### PROBLEM REQUIREMENTS
Can you quote exactly the stretch of lines from the one with "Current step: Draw" through the final line of the material, both ends included?

### DATA

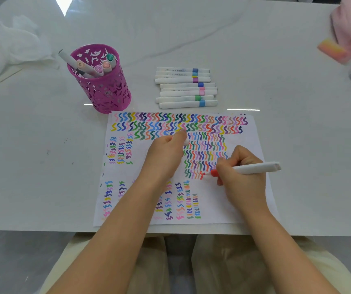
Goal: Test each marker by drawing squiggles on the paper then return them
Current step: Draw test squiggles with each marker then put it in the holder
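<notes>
White-barrelled marker with a red tip [255,168] is gripped by the right hand [242,179], fingers curled round the barrel near the tip. Barrel is angled up and to the right. Tip is touching the white sheet of paper covered in coloured squiggles [253,204] at a red squiggle [201,176], at the end of the lowest row of the central block.

Left hand [166,153] is rested on the paper just left of that block, fingers curled. A small white piece [186,142] is pinched at its fingertips; whether it is a cap cannot be told.

A row of capped white markers with coloured bands [187,88] is laid side by side on the white marble table [276,60] beyond the paper. More markers [98,70] are stood in the purple perforated metal cup [106,96], near the paper's far-left corner. Crumpled white tissue [7,45] is seen at far left.
</notes>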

### ANSWER
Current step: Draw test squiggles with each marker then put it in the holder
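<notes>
White-barrelled marker with a red tip [255,168] is gripped by the right hand [242,179], fingers curled round the barrel near the tip. Barrel is angled up and to the right. Tip is touching the white sheet of paper covered in coloured squiggles [253,204] at a red squiggle [201,176], at the end of the lowest row of the central block.

Left hand [166,153] is rested on the paper just left of that block, fingers curled. A small white piece [186,142] is pinched at its fingertips; whether it is a cap cannot be told.

A row of capped white markers with coloured bands [187,88] is laid side by side on the white marble table [276,60] beyond the paper. More markers [98,70] are stood in the purple perforated metal cup [106,96], near the paper's far-left corner. Crumpled white tissue [7,45] is seen at far left.
</notes>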

There is nothing else to add to the answer.